Dataset excerpts:
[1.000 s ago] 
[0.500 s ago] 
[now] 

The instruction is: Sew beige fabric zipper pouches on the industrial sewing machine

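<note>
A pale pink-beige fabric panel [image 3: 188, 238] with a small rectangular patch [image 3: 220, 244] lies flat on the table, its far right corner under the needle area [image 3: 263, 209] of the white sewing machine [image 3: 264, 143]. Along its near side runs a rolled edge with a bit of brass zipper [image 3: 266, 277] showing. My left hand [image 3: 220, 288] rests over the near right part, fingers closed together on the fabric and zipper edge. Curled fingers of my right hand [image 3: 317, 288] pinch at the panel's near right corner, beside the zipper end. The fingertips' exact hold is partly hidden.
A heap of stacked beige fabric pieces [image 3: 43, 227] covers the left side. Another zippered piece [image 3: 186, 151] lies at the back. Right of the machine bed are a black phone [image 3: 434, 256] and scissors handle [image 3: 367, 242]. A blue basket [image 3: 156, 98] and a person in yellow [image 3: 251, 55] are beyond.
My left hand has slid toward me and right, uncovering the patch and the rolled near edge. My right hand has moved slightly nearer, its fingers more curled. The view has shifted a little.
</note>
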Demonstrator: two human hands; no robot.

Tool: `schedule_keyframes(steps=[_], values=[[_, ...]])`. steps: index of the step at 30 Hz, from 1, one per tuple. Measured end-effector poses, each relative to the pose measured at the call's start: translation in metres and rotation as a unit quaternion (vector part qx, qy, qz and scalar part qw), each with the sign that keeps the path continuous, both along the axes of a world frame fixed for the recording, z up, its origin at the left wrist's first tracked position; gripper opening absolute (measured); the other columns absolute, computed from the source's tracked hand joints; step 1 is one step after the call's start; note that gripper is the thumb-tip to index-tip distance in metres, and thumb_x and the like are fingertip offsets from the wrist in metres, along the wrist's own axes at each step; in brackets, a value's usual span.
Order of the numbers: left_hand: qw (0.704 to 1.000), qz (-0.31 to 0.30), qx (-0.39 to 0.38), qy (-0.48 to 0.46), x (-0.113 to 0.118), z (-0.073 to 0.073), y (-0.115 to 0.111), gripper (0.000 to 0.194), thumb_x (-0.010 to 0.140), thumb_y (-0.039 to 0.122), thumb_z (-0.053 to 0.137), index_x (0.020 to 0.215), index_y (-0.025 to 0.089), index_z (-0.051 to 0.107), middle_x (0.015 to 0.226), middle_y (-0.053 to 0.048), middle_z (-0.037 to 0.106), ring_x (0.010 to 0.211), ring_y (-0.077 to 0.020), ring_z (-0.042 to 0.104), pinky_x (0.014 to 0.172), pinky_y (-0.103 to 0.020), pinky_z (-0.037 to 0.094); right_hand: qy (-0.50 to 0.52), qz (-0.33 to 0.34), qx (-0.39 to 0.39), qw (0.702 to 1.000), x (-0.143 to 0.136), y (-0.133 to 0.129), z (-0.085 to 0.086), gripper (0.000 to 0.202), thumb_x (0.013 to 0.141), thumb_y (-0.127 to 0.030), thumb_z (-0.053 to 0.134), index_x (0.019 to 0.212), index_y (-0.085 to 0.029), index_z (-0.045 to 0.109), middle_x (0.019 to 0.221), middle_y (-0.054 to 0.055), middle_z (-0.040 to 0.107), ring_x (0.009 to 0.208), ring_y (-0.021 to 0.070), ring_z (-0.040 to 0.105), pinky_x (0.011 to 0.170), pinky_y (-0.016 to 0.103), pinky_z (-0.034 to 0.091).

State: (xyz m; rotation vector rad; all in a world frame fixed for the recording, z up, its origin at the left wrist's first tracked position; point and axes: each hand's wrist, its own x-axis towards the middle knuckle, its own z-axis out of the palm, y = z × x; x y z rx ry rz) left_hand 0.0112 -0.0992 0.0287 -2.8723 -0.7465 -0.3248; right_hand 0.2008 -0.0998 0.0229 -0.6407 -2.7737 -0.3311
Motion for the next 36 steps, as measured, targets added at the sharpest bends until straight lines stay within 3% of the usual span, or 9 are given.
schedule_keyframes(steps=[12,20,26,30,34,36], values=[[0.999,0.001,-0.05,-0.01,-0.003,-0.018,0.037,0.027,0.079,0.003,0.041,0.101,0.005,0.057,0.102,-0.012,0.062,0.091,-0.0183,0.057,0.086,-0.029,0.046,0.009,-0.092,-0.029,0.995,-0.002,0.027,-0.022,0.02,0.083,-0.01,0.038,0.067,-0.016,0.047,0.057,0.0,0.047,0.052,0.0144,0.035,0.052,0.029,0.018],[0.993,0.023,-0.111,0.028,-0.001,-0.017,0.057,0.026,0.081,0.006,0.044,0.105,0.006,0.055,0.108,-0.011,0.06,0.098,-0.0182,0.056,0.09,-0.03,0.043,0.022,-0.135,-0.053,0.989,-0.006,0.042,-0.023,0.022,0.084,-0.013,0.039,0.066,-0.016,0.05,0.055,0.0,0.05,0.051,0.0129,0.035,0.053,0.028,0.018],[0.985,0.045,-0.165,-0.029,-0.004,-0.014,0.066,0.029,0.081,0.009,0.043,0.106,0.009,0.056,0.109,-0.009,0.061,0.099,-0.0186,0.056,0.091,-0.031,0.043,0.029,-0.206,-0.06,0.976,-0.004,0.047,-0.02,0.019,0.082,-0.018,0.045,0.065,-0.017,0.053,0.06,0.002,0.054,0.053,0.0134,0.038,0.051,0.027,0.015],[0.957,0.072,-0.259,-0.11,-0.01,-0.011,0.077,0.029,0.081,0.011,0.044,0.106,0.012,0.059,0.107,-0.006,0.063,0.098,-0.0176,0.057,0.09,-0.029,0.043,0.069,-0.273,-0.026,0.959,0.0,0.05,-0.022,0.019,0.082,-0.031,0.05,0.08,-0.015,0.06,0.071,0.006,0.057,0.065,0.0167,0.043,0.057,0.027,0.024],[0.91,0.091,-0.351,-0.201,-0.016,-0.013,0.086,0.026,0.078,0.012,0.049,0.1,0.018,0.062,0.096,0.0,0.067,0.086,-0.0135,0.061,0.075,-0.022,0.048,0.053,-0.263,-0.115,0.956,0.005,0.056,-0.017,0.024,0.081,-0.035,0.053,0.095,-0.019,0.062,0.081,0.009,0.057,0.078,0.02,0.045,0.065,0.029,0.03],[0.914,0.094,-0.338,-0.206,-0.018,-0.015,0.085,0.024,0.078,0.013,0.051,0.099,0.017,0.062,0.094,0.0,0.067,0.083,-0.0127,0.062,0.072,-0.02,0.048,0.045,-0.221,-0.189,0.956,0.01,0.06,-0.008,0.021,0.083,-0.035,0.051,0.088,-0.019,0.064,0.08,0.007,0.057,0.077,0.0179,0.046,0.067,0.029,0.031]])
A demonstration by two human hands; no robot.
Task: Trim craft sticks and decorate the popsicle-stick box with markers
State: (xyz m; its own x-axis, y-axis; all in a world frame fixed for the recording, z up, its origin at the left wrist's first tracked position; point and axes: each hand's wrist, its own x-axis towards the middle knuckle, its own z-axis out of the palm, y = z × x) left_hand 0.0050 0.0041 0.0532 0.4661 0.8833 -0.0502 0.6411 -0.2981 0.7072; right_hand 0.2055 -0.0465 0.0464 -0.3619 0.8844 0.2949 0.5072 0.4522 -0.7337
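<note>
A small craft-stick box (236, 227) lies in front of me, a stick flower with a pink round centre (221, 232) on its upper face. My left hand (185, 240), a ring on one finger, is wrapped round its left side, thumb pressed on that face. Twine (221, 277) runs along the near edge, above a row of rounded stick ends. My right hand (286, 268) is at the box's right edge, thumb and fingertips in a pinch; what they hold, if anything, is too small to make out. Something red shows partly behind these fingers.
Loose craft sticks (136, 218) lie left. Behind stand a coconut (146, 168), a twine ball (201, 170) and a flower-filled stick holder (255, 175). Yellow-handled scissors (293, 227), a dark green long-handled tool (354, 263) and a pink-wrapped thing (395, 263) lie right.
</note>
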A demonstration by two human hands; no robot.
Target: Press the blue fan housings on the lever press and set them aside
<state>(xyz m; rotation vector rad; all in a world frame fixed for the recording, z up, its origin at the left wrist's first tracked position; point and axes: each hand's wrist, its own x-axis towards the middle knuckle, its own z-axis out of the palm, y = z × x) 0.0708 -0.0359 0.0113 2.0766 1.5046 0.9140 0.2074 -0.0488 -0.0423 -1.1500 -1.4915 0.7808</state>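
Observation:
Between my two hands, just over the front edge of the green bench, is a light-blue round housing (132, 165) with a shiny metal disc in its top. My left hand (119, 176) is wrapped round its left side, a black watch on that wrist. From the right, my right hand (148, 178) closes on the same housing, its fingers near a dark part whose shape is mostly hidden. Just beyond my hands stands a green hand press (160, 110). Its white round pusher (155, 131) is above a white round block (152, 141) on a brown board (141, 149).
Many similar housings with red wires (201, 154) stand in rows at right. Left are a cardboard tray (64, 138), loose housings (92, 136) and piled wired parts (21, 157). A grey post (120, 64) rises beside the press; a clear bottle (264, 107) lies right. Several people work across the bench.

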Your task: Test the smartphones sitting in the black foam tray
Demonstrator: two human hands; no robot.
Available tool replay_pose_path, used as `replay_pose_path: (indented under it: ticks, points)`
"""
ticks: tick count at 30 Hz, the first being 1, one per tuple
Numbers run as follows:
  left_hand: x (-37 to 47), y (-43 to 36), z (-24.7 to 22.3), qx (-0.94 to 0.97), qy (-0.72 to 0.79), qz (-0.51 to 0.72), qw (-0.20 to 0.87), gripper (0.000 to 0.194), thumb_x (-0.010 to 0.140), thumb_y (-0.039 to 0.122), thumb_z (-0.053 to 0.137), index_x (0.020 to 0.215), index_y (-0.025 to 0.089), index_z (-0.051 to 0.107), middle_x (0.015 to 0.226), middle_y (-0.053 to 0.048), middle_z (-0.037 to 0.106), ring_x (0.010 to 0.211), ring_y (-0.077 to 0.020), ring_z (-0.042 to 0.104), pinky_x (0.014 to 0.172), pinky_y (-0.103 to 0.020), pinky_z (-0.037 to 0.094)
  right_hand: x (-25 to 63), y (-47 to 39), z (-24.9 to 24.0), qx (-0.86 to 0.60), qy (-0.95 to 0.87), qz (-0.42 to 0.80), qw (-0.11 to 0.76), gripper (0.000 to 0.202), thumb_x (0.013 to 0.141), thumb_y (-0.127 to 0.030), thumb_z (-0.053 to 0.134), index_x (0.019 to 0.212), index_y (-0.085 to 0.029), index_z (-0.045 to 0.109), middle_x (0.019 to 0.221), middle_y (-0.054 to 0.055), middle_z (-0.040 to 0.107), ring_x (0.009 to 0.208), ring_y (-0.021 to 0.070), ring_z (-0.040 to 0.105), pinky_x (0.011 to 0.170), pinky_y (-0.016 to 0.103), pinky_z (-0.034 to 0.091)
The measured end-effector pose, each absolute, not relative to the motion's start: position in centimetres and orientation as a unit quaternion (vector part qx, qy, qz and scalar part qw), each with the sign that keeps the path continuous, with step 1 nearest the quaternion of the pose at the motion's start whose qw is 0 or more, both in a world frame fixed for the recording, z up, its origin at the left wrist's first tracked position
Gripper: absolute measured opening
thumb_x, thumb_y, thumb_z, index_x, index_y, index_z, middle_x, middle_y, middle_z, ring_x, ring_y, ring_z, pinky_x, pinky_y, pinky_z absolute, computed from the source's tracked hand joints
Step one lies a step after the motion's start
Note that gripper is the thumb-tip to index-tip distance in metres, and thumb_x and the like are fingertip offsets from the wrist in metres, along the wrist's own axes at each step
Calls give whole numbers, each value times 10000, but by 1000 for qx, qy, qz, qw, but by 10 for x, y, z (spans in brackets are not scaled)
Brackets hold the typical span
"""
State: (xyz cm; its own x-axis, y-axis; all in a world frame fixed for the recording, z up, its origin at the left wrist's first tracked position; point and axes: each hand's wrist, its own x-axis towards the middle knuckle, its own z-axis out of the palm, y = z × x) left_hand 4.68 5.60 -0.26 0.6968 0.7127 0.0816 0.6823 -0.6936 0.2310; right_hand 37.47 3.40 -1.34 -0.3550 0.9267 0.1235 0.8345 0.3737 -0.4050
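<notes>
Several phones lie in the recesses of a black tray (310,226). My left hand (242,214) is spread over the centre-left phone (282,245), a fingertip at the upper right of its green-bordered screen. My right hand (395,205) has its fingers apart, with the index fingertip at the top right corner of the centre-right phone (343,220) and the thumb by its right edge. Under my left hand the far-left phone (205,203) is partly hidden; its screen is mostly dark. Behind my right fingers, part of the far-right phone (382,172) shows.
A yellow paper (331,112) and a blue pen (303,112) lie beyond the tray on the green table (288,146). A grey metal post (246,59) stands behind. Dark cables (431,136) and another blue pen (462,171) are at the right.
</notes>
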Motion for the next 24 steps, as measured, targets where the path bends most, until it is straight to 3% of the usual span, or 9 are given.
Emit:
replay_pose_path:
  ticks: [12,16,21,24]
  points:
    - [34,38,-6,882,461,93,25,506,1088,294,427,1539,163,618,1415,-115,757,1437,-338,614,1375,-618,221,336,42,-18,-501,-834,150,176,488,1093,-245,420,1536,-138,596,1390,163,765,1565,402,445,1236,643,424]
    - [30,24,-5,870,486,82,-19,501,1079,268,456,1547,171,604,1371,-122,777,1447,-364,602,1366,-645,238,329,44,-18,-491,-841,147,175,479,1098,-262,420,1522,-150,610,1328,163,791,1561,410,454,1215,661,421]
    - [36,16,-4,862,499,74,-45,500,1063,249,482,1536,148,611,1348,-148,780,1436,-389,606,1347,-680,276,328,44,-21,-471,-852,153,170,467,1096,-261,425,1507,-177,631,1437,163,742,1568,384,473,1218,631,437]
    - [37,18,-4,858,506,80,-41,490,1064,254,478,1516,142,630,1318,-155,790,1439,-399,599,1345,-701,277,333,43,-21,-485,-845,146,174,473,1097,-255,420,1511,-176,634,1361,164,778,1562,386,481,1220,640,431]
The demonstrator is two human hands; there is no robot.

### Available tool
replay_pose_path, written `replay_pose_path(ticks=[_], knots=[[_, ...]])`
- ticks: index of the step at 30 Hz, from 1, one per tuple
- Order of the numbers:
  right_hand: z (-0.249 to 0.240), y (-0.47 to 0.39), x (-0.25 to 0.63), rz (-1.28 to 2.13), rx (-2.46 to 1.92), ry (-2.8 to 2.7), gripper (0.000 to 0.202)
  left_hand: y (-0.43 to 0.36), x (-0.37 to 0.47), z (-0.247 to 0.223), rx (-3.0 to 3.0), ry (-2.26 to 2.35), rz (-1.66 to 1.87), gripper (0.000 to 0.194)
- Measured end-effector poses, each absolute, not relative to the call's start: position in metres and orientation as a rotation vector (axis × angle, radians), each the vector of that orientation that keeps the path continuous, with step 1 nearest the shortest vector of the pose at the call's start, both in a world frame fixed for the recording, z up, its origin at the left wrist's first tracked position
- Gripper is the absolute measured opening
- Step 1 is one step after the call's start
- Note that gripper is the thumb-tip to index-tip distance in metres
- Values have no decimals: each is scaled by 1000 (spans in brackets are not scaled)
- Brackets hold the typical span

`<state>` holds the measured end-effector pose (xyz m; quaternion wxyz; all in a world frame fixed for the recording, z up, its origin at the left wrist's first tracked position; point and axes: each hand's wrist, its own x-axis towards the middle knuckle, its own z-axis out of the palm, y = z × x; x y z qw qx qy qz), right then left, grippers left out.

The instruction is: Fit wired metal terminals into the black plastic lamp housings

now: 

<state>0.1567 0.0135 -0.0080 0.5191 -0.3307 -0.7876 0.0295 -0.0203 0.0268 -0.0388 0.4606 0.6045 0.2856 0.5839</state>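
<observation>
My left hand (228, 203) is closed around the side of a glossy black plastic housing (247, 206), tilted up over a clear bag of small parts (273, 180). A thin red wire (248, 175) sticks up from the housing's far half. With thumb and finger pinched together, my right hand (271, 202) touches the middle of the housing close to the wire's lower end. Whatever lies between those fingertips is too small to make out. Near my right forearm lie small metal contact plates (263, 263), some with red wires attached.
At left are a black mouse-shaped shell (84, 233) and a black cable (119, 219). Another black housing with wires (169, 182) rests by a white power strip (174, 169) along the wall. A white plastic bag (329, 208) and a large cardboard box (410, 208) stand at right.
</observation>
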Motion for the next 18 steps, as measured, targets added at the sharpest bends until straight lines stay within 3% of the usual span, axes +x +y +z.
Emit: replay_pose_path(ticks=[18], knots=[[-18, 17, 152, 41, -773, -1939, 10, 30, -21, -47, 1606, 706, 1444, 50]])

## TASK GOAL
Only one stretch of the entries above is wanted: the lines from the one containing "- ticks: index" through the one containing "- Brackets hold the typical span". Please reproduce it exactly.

## ANSWER TO THE PROBLEM
- ticks: index of the step at 30 Hz, from 1, one per tuple
- Order of the numbers:
  right_hand: z (-0.249 to 0.240), y (-0.47 to 0.39), x (-0.25 to 0.63), rz (-1.28 to 2.13), rx (-2.46 to 1.92), ry (-2.8 to 2.7), gripper (0.000 to 0.202)
  left_hand: y (-0.43 to 0.36), x (-0.37 to 0.47), z (-0.247 to 0.223), rx (-3.0 to 3.0), ry (-2.26 to 2.35), rz (-1.66 to 1.87), gripper (0.000 to 0.194)
- Measured end-effector poses, each absolute, not relative to the call's start: position in metres and orientation as a rotation vector (axis × angle, radians), each the vector of that orientation that keeps the path continuous, with step 1 nearest the shortest vector of the pose at the call's start, both in a world frame fixed for the recording, z up, its origin at the left wrist's first tracked position
- Gripper is the absolute measured opening
- Step 1 is one step after the call's start
- Note that gripper is the thumb-tip to index-tip distance in metres
- Values have no decimals: each is scaled by 1000 (spans in brackets are not scaled)
- Brackets hold the typical span

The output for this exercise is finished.